§ **Action item**
Return each entry word for word, without its pictures.

───── Working data ─────

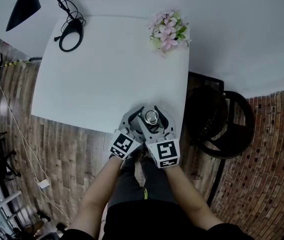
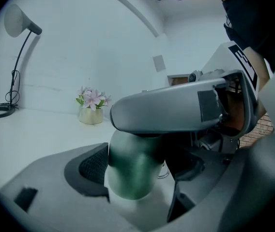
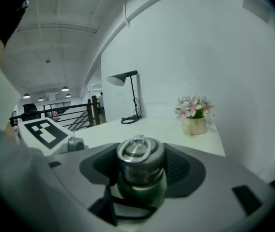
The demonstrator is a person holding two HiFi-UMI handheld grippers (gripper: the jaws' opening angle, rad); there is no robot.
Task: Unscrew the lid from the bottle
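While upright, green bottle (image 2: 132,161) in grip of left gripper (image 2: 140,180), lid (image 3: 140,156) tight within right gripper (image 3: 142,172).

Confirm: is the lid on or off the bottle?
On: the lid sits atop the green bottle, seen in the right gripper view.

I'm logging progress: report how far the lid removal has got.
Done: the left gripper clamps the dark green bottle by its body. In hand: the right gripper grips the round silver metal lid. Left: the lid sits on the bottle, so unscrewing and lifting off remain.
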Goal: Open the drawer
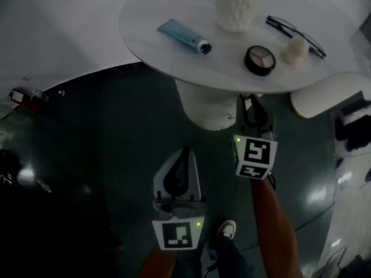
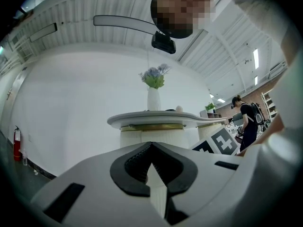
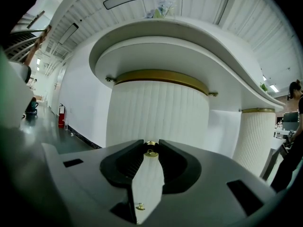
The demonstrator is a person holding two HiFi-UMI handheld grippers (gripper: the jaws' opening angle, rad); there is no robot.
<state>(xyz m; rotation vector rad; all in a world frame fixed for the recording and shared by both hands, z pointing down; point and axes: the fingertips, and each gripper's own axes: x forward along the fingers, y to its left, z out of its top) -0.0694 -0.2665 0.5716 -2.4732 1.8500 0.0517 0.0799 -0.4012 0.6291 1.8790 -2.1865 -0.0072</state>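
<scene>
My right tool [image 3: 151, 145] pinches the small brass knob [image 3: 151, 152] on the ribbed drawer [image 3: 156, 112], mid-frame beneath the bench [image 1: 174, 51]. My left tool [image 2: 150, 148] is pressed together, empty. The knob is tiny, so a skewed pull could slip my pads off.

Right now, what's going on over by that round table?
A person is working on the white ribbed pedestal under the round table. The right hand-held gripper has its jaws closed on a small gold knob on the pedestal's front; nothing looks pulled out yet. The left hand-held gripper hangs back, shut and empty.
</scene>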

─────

§ **Output of the task**
The demonstrator is a person holding two HiFi-UMI handheld grippers (gripper: the jaws' opening angle, rad); there is no robot.
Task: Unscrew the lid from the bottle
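While upright, green bottle (image 2: 132,161) in grip of left gripper (image 2: 140,180), lid (image 3: 140,156) tight within right gripper (image 3: 142,172).

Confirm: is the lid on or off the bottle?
On: the lid sits atop the green bottle, seen in the right gripper view.

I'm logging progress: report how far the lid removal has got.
Done: the left gripper clamps the dark green bottle by its body. In hand: the right gripper grips the round silver metal lid. Left: the lid sits on the bottle, so unscrewing and lifting off remain.
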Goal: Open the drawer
The demonstrator is a person holding two HiFi-UMI handheld grippers (gripper: the jaws' opening angle, rad); there is no robot.
<state>(xyz m; rotation vector rad; all in a world frame fixed for the recording and shared by both hands, z pointing down; point and axes: the fingertips, and each gripper's own axes: x forward along the fingers, y to its left, z out of its top) -0.0694 -0.2665 0.5716 -2.4732 1.8500 0.0517 0.0799 -0.4012 0.6291 1.8790 -2.1865 -0.0072</state>
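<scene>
My right tool [image 3: 151, 145] pinches the small brass knob [image 3: 151, 152] on the ribbed drawer [image 3: 156, 112], mid-frame beneath the bench [image 1: 174, 51]. My left tool [image 2: 150, 148] is pressed together, empty. The knob is tiny, so a skewed pull could slip my pads off.

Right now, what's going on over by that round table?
A person is working on the white ribbed pedestal under the round table. The right hand-held gripper has its jaws closed on a small gold knob on the pedestal's front; nothing looks pulled out yet. The left hand-held gripper hangs back, shut and empty.
</scene>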

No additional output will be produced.